Casablanca soll als Knotenpunkt für westmediterrane und transatlantische Routen ausgebaut werden. Das Terminal fügt sich in das bestehende Netzwerk von Global Ports Holding ein, zu dem unter anderem La Goulette, Las Palmas und Mindelo gehören. Damit entsteht ein zusammenhängender Korridor zwischen Kanarischen Inseln, Westafrika und dem Westlichen Mittelmeer.
Strategische Einordnung
Der Schritt passt zur Expansionsstrategie des Unternehmens. In den vergangenen Jahren baute Global Ports Holding sein Portfolio weiter aus, darunter Liverpool Cruise Port und Saint Lucia sowie eine 50-jährige Konzession für Greenock. Für das Geschäftsjahr bis Ende März 2025 meldete das Unternehmen einen Passagierzuwachs von 32 % und einen Anstieg des bereinigten Umsatzes um 38 %. Global Ports Holding betreibt mehr als 31 Kreuzfahrtterminals in 18 Ländern und rechnet damit, die Marke von 21 Millionen Passagierbewegungen im Geschäftsjahr bis März 2026 zu übertreffen.

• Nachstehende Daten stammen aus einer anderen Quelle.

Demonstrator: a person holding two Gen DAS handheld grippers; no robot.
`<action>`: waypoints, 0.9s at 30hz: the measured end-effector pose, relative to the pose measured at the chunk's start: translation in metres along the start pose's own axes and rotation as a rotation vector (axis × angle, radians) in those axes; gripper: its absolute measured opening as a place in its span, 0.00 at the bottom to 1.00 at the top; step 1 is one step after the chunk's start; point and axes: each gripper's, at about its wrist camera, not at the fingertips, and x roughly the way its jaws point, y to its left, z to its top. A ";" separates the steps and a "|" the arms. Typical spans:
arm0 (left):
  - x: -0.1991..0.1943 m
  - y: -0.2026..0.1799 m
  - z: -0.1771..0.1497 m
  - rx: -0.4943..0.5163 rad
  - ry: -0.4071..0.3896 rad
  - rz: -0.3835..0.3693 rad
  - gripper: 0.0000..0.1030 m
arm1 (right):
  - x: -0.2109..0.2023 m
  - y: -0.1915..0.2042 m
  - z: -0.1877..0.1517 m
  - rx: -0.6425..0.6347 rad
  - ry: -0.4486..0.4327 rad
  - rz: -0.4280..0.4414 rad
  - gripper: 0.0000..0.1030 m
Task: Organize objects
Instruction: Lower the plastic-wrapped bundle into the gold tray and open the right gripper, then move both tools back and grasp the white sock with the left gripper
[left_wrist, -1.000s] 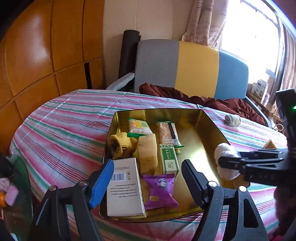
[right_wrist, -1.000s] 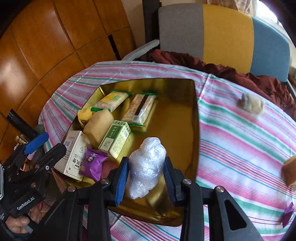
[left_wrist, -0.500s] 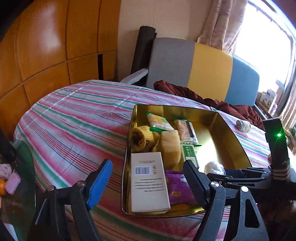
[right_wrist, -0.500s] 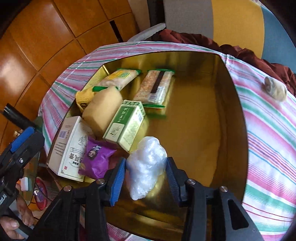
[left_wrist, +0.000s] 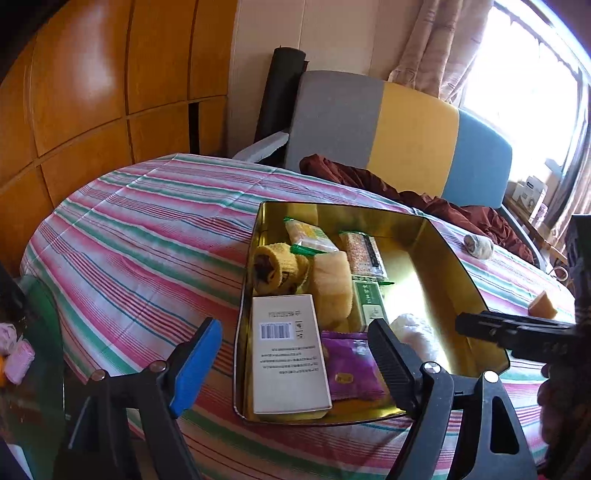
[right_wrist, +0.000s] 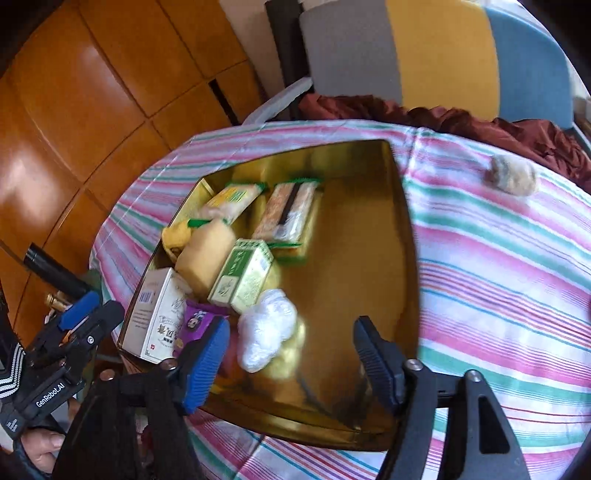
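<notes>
A gold tin tray (left_wrist: 461, 266) (right_wrist: 406, 221) sits on the striped tablecloth with several packets inside. A white plastic-wrapped bundle (right_wrist: 266, 328) (left_wrist: 413, 332) lies on the tray floor beside a green box (right_wrist: 240, 277). My right gripper (right_wrist: 291, 354) hovers over the tray's near edge, its jaws opening. The bundle lies just ahead of its blue finger (right_wrist: 207, 362), free of both pads. My left gripper (left_wrist: 291, 350) is open and still widening above the tray's near left corner. Nothing is gripped; a white box (left_wrist: 288, 354) and a purple packet (left_wrist: 351, 365) lie below it.
A beige wrapped bundle (left_wrist: 478, 246) (right_wrist: 511, 175) and an orange-brown piece (left_wrist: 541, 306) lie on the cloth right of the tray. Behind the table is a grey, yellow and blue sofa (left_wrist: 406, 140) with a dark red cloth. Wooden panels stand on the left.
The right gripper's jaws have spread and let go of the white bundle, which now rests in the tray. The right gripper drew back a little. The left gripper widened slightly.
</notes>
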 end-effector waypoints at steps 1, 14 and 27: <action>0.000 -0.001 0.000 -0.002 0.000 -0.007 0.80 | -0.006 -0.005 0.001 0.007 -0.011 -0.010 0.71; 0.004 -0.036 0.008 0.070 0.020 -0.075 0.80 | -0.075 -0.125 -0.003 0.218 -0.096 -0.207 0.71; 0.006 -0.125 0.044 0.268 -0.006 -0.180 0.90 | -0.160 -0.299 -0.041 0.672 -0.317 -0.447 0.71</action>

Welche Wirkung hat das neue Terminal auf das Netzwerk? Kurzfristig erhöht Casablanca die Kapazität und stärkt Verknüpfungen in der Region; langfristig dürfte die 15-jährige Konzession stabile Erträge und operative Synergien bringen.
Ausblick: Die Inbetriebnahme des Terminals festigt die Präsenz von Global Ports Holding im westlichen Mittelmeer und entlang transatlantischer Routen. Die lange Konzessionsdauer und die ANP-Investition schaffen Planbarkeit für die kommenden Jahre. Da das Unternehmen nicht mehr börsennotiert ist, bleiben diese operativen Fortschritte vorerst ein Indikator für die Geschäftsentwicklung als privater Betreiber.